## [What you need to do]
Reproduce every line of the listing below exactly.

━━━━━━━━━━

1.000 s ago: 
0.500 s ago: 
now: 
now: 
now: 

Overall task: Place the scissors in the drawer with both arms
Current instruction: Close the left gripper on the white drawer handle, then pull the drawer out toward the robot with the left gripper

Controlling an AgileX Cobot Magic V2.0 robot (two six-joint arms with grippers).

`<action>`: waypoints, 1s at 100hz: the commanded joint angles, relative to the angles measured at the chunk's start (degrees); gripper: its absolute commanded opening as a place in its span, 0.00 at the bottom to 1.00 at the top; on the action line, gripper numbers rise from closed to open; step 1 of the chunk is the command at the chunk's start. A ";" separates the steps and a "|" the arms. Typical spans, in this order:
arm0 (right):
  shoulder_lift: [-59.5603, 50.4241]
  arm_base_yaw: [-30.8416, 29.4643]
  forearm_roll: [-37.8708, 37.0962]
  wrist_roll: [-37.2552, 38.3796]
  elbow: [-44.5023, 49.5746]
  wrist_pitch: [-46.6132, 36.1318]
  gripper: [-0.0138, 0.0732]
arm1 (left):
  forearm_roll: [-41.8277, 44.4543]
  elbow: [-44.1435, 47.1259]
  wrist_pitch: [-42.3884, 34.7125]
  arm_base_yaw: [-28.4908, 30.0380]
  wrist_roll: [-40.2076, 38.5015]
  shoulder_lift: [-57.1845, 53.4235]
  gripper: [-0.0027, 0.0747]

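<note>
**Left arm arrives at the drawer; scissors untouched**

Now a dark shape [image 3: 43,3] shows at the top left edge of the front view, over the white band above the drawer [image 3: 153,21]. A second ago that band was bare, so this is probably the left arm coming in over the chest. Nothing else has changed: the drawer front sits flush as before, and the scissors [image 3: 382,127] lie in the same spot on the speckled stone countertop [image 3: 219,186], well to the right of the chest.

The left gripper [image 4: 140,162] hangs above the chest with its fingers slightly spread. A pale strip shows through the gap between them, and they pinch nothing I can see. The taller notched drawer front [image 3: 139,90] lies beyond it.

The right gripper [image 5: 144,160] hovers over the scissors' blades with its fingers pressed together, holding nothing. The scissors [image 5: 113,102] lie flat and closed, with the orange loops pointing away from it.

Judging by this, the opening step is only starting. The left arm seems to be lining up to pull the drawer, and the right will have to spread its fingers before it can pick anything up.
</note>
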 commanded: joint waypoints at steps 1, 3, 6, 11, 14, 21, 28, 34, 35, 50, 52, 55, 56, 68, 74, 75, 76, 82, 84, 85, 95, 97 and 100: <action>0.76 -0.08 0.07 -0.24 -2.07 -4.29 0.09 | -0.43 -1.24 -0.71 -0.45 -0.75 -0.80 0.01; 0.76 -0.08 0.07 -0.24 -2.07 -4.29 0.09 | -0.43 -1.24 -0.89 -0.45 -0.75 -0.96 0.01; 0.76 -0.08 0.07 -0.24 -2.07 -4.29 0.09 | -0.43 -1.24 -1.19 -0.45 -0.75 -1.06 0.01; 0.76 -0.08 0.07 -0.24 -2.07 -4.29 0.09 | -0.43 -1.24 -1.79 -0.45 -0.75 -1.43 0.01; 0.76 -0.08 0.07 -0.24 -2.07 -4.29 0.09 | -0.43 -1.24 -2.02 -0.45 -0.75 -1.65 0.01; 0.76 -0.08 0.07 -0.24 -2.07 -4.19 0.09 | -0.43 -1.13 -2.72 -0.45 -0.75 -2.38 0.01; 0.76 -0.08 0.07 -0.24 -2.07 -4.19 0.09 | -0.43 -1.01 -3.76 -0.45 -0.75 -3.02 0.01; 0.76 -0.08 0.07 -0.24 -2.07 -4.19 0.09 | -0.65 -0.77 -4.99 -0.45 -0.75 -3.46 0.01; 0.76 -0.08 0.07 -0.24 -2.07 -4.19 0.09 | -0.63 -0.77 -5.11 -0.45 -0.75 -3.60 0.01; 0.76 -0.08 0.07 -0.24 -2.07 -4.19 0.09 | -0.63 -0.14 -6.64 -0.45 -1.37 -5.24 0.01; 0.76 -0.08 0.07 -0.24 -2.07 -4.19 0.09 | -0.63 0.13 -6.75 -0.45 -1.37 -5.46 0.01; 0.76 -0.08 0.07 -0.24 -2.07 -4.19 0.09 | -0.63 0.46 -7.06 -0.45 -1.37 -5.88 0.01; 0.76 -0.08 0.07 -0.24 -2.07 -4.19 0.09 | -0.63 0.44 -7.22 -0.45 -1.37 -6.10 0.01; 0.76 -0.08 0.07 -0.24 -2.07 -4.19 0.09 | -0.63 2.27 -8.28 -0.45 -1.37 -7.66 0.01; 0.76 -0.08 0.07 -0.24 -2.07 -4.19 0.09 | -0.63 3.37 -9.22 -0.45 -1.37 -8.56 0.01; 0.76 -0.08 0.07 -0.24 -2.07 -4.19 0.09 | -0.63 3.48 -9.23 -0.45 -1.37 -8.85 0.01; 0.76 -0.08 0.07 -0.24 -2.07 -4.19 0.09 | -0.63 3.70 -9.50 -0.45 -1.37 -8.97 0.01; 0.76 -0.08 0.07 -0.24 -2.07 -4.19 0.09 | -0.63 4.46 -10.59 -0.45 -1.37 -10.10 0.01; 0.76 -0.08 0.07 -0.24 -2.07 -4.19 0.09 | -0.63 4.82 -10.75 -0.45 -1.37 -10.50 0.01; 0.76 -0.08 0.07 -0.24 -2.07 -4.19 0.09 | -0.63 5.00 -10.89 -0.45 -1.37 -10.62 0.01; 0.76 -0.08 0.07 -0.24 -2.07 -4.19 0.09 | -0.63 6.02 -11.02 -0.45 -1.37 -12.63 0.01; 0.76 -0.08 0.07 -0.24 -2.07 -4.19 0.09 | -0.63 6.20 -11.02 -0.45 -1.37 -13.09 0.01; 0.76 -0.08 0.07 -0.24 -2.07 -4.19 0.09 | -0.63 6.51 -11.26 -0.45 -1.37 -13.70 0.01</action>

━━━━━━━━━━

## [Answer to the exercise]
1.000 s ago: 
0.500 s ago: 
now: 
now: 
now: 

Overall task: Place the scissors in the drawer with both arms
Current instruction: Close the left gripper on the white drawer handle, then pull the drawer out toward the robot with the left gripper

Controlling an AgileX Cobot Magic V2.0 robot (two six-joint arms with grippers).

`<action>`: waypoints, 1s at 100hz: the commanded joint angles, relative to the angles measured at the chunk's start (degrees); gripper: its absolute commanded opening as a place in its span, 0.00 at the bottom to 1.00 at the top; on the action line, gripper numbers rise from closed to open; step 1 of the chunk is the command at the chunk's start. A ";" separates the steps and a "|" the arms. Typical spans, in this order:
arm0 (right):
  shoulder_lift: [-59.5603, 50.4241]
  arm_base_yaw: [-30.8416, 29.4643]
  forearm_roll: [-37.8708, 37.0962]
  wrist_roll: [-37.2552, 38.3796]
  elbow: [-44.5023, 49.5746]
  wrist_pitch: [-46.6132, 36.1318]
  gripper: [-0.0138, 0.0732]
arm1 (left):
  forearm_roll: [-41.8277, 44.4543]
  elbow: [-44.1435, 47.1259]
  wrist_pitch: [-42.3884, 34.7125]
  arm_base_yaw: [-28.4908, 30.0380]
  wrist_roll: [-40.2076, 38.5015]
  shoulder_lift: [-57.1845, 53.4235]
  gripper: [-0.0027, 0.0747]

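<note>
**Left arm arrives at the drawer; scissors untouched**

Now a dark shape [image 3: 43,3] shows at the top left edge of the front view, over the white band above the drawer [image 3: 153,21]. A second ago that band was bare, so this is probably the left arm coming in over the chest. Nothing else has changed: the drawer front sits flush as before, and the scissors [image 3: 382,127] lie in the same spot on the speckled stone countertop [image 3: 219,186], well to the right of the chest.

The left gripper [image 4: 140,162] hangs above the chest with its fingers slightly spread. A pale strip shows through the gap between them, and they pinch nothing I can see. The taller notched drawer front [image 3: 139,90] lies beyond it.

The right gripper [image 5: 144,160] hovers over the scissors' blades with its fingers pressed together, holding nothing. The scissors [image 5: 113,102] lie flat and closed, with the orange loops pointing away from it.

Judging by this, the opening step is only starting. The left arm seems to be lining up to pull the drawer, and the right will have to spread its fingers before it can pick anything up.
</note>
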 commanded: joint waypoints at steps 1, 3, 6, 11, 14, 21, 28, 34, 35, 50, 52, 55, 56, 68, 74, 75, 76, 82, 84, 85, 95, 97 and 100: <action>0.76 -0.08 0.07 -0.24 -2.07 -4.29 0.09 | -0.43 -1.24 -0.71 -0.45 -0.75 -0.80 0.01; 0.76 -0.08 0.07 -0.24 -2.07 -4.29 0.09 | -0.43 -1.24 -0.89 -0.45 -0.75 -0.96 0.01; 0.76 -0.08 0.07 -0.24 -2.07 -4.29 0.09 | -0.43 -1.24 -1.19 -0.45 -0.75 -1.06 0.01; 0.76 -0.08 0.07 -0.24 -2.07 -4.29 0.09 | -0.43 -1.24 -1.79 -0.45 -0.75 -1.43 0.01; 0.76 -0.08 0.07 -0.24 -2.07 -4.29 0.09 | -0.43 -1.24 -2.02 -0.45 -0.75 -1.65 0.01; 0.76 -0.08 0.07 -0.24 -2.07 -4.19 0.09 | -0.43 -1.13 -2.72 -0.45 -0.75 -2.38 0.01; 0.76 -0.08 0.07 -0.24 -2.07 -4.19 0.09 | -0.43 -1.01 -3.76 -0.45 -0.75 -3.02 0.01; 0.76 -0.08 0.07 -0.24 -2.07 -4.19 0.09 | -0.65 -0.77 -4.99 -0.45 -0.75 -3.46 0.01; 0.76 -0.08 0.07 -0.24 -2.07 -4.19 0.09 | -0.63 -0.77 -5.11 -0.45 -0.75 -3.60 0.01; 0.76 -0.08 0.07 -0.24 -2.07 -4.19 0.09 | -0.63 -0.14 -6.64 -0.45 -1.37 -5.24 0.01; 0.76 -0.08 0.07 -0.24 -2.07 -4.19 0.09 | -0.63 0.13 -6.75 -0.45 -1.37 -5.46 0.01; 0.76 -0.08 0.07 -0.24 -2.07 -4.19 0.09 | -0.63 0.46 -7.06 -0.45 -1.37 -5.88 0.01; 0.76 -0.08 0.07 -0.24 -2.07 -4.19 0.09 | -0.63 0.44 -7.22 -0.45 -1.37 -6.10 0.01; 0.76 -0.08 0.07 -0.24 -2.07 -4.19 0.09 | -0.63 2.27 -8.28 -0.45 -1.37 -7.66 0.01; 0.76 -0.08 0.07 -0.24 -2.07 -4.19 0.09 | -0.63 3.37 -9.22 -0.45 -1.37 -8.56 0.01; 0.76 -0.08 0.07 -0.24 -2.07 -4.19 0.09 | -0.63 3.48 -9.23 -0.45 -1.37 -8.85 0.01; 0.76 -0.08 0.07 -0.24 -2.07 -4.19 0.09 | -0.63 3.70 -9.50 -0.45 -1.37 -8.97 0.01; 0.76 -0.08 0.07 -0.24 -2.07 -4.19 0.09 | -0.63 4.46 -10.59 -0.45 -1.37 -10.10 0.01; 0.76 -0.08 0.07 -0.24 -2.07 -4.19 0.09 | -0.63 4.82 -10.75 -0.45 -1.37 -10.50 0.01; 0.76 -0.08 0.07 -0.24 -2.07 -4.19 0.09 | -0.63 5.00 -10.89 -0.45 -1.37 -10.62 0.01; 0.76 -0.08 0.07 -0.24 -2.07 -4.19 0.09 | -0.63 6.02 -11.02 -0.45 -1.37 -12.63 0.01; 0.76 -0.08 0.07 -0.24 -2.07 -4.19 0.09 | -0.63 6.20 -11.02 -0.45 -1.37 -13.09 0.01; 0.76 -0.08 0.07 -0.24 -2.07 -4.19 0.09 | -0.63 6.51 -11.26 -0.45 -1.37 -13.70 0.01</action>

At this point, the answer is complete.